**Exercise aim**
Write out every entry below word for word, leaving nothing out.

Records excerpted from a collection
-- -- --
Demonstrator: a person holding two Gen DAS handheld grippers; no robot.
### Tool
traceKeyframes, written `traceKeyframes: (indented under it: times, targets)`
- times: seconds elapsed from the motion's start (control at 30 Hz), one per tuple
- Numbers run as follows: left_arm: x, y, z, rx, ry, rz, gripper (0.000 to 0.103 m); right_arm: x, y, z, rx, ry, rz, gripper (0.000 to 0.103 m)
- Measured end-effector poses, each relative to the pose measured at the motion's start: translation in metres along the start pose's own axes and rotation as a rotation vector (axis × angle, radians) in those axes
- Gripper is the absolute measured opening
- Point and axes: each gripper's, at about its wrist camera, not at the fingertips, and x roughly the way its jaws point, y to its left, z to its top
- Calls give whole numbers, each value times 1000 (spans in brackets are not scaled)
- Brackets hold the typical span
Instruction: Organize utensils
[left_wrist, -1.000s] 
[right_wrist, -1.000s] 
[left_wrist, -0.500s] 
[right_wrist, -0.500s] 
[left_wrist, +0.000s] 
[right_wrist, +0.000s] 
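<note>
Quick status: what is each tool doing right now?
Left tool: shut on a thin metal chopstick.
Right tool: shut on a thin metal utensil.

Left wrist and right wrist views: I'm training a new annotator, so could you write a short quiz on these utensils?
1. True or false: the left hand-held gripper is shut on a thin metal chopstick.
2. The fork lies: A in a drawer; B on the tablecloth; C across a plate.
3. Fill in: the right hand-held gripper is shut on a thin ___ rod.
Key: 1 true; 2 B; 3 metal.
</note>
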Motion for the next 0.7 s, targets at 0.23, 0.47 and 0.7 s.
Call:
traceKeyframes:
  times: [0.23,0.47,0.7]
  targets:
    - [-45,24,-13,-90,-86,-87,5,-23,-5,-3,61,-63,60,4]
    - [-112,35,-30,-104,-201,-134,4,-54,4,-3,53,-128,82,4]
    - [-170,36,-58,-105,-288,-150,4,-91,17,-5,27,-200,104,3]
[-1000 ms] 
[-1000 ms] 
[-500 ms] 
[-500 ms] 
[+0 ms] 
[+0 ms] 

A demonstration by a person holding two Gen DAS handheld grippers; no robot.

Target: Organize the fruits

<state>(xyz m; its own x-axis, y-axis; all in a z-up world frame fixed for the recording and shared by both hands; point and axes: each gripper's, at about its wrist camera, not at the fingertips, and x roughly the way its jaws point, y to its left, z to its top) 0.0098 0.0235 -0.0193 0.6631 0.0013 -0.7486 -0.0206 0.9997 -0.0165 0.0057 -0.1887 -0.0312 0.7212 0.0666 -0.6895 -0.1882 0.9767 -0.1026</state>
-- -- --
**Solution to this problem**
Demonstrator: a person holding two Gen DAS handheld grippers; no robot.
### Tool
traceKeyframes, written `traceKeyframes: (indented under it: times, targets)`
- times: seconds elapsed from the motion's start (control at 30 Hz), one per tuple
- Numbers run as follows: left_arm: x, y, z, rx, ry, rz, gripper (0.000 to 0.103 m); right_arm: x, y, z, rx, ry, rz, gripper (0.000 to 0.103 m)
- Measured end-effector poses, each relative to the pose measured at the motion's start: translation in metres along the start pose's own axes and rotation as a rotation vector (axis × angle, radians) in those axes
- Gripper is the absolute measured opening
- Point and axes: each gripper's, at about its wrist camera, not at the fingertips, and x roughly the way its jaws point, y to its left, z to its top
- Calls give whole numbers, each value times 1000 (spans in brackets are not scaled)
- Brackets hold the typical span
Instruction: Organize utensils
[left_wrist, -1.000s] 
[right_wrist, -1.000s] 
[left_wrist, -0.500s] 
[right_wrist, -0.500s] 
[left_wrist, +0.000s] 
[right_wrist, +0.000s] 
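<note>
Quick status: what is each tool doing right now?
Left tool: shut on a thin metal chopstick.
Right tool: shut on a thin metal utensil.

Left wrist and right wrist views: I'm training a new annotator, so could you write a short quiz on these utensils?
1. True or false: the left hand-held gripper is shut on a thin metal chopstick.
2. The fork lies: A in a drawer; B on the tablecloth; C across a plate.
3. Fill in: the right hand-held gripper is shut on a thin ___ rod.
Key: 1 true; 2 B; 3 metal.
</note>
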Motion for the next 0.7 s, targets at 0.23, 0.47 and 0.7 s.
Call:
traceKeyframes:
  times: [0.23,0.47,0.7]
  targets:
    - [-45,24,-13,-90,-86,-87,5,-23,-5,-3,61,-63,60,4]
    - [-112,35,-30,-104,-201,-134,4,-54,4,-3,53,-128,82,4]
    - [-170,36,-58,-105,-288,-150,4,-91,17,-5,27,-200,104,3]
[-1000 ms] 
[-1000 ms] 
[-500 ms] 
[-500 ms] 
[+0 ms] 
[+0 ms] 

A demonstration by a person holding two Gen DAS handheld grippers; no robot.

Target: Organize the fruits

<state>(xyz m; its own x-axis, y-axis; all in a z-up world frame fixed for the recording and shared by both hands; point and axes: each gripper's, at about its wrist camera, not at the fingertips, and x roughly the way its jaws point, y to its left, z to its top) 0.0098 0.0235 -0.0193 0.6631 0.0013 -0.7486 -0.0206 0.9997 -0.0165 0.0057 -0.1887 -0.0312 0.7212 0.0666 -0.6895 -0.1882 0.9767 -0.1026</state>

The exercise has been answered completely.